For venture capital firms whose investments in early-stage companies help fuel growth in the Massachusetts technology sector, Boston has been a solid bet. Venrock, Battery Ventures, Matrix Partners, Highland Capital Partners, and Charles River Ventures have all invested in Massachusetts companies that were sold at billion-dollar prices over the past two years.
Such nine-figure deals are the home runs in the venture capital game. Venture investor firms fund start-up and growing companies, buying a stake in the business and often taking seats on the boards of portfolio firms, where they help guide the young firm’s managers toward a big payday. Generally, that comes in the form of an initial public offering or a sale of the company.
Big, profitable deals like the sale of Endeca, which makes search and business intelligence software, can take years to materialize, but such large returns on investments motivate venture capital firms to continue funding local start-ups.

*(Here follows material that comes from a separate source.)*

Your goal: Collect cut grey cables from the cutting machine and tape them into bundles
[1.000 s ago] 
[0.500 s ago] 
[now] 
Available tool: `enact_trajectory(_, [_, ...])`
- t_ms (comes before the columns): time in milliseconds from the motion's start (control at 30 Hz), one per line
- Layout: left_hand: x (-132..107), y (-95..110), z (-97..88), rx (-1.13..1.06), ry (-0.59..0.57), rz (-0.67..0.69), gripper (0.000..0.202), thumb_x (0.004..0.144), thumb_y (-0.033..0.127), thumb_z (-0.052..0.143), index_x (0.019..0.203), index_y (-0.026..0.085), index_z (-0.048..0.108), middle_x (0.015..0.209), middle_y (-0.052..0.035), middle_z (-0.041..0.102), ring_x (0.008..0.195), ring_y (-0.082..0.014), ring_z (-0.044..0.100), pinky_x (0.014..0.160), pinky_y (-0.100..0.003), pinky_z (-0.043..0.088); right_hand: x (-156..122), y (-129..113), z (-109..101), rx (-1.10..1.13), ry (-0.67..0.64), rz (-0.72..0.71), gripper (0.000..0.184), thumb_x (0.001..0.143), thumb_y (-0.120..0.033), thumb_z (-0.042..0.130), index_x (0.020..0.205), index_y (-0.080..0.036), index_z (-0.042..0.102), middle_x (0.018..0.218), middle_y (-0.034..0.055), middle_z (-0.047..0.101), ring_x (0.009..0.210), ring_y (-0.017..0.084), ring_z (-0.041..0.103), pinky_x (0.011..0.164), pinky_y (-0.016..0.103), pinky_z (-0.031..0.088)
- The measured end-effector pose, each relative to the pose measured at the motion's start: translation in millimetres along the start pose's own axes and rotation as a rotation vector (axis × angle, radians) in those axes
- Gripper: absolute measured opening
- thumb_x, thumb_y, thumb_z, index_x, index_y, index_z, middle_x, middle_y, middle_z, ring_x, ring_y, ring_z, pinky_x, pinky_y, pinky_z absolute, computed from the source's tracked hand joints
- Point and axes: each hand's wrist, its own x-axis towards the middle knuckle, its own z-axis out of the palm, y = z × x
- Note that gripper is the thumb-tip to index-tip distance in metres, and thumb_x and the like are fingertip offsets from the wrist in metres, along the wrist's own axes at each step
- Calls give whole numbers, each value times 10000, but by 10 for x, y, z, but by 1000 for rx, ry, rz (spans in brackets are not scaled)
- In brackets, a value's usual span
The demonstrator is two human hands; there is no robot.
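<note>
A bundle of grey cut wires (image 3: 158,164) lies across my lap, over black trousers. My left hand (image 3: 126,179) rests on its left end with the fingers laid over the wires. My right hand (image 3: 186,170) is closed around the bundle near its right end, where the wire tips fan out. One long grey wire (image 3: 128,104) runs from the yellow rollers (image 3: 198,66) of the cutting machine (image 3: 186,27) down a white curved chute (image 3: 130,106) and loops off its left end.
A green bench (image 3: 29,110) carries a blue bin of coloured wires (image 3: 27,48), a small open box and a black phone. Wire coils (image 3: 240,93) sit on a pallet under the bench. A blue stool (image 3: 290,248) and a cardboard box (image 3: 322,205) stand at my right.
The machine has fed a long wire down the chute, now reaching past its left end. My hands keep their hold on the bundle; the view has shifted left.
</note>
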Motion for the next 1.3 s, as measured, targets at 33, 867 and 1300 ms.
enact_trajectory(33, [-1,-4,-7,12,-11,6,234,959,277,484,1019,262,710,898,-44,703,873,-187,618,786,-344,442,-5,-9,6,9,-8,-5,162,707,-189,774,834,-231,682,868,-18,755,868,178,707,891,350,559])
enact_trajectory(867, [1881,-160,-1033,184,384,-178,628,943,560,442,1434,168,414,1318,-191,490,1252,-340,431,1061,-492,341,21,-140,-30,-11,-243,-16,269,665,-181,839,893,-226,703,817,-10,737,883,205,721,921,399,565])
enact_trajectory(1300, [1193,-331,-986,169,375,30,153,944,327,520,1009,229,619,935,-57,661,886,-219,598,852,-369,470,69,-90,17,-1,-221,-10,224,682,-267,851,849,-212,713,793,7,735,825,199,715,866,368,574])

Among some recent deals that helped venture capitalists cash out big: the sales of Marlborough big data company Netezza Corp. to IBM Corp. last year for $1.7 billion, and the acquisition of mobile infrastructure provider Starent Networks Corp. by Cisco for $2.9 billion in 2009.
Those deals rewarded local venture capital firms such as Venrock, Battery, Matrix, and Charles River, which all provided early-stage funding to seek profits from an eventual sale or public offering. The firms declined to reveal how much money they made on those investments.
Venture capital is something of a fashion industry, with investors seeking the next big thing. One year, it may be life sciences companies; at another time, it might be online shopping sites. Boston’s under-the-hood tech companies like Endeca and Starent may have been profitable recently, but the area has been short on the consumer tech and social media firms that are now attracting investments in New York and Silicon Valley.
Venture capitalists here are hungry for the next LinkedIn Corp., Tumblr Inc., or Twitter to be locally grown. Many see promise in some young companies like SCVNGR/LevelUp, the Cambridge gaming and mobile payments company, and within incubation centers such as Cambridge’s Dogpatch Labs, which was started by Polaris Venture Partners.